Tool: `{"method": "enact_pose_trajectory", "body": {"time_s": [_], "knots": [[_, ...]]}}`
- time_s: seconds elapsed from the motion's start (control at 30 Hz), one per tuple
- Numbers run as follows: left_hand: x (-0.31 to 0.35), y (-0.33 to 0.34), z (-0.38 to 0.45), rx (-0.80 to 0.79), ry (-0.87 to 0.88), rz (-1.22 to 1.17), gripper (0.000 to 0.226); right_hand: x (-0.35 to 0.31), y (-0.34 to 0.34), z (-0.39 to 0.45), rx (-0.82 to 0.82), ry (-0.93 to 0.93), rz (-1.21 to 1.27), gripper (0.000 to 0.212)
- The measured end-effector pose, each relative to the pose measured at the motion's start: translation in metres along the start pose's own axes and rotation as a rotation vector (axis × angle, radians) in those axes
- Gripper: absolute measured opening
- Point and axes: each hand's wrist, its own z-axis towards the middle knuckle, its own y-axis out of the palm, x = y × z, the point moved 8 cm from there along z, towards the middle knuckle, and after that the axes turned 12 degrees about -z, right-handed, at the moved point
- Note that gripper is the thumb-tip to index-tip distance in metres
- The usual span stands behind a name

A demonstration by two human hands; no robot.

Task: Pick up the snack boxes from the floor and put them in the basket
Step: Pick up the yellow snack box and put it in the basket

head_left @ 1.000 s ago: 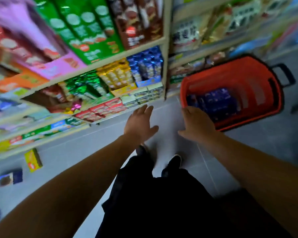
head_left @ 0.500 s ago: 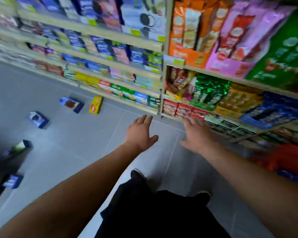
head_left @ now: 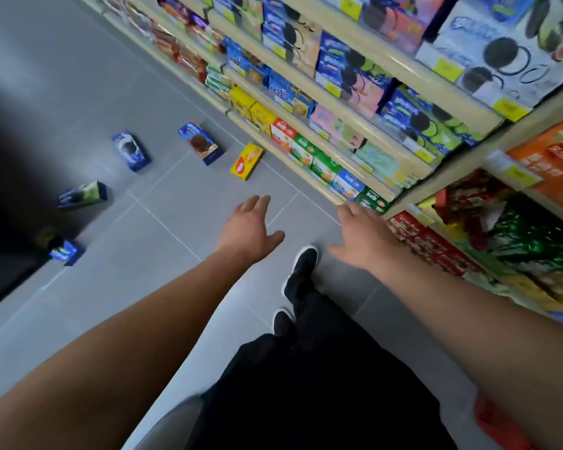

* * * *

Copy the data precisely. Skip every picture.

Tool: `{"method": "enact_pose_trajectory", "body": {"time_s": [_], "knots": [[_, ...]]}}`
- time_s: seconds elapsed from the motion's start (control at 30 Hz), one per tuple
- Numbers run as follows: left_hand: x (-0.31 to 0.35), y (-0.33 to 0.34), z (-0.38 to 0.45), rx (-0.80 to 0.79), ry (-0.87 to 0.88), rz (-1.22 to 1.17), gripper (0.000 to 0.226); right_hand: x (-0.35 to 0.31), y (-0.34 to 0.34), z (-0.39 to 0.45), rx (-0.82 to 0.82), ry (-0.93 to 0.93), rz (-1.21 to 1.27), gripper (0.000 to 0.212)
- The measured end-effector pose, each relative to the pose measured at the motion's start: translation in metres along the start pose's own axes and rotation as a rotation vector (axis × angle, radians) in those axes
- Gripper: absolute measured opening
- Point and axes: each hand's wrist, its own z-axis towards the middle knuckle, its own y-axis out of the palm, x = y × z, the point moved 8 cm from there along z, towards the middle knuckle, and after that the axes turned 12 degrees about -z, right-handed, at the moved point
- Note that gripper is the thumb-tip to index-tip distance in metres
- The usual span stands behind a name

A demonstration by two human hands; no robot.

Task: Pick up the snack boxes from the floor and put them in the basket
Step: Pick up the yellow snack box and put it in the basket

head_left @ 1.000 s ago: 
head_left @ 0.500 s ago: 
head_left @ now: 

This response is complete, and nothing else is pending.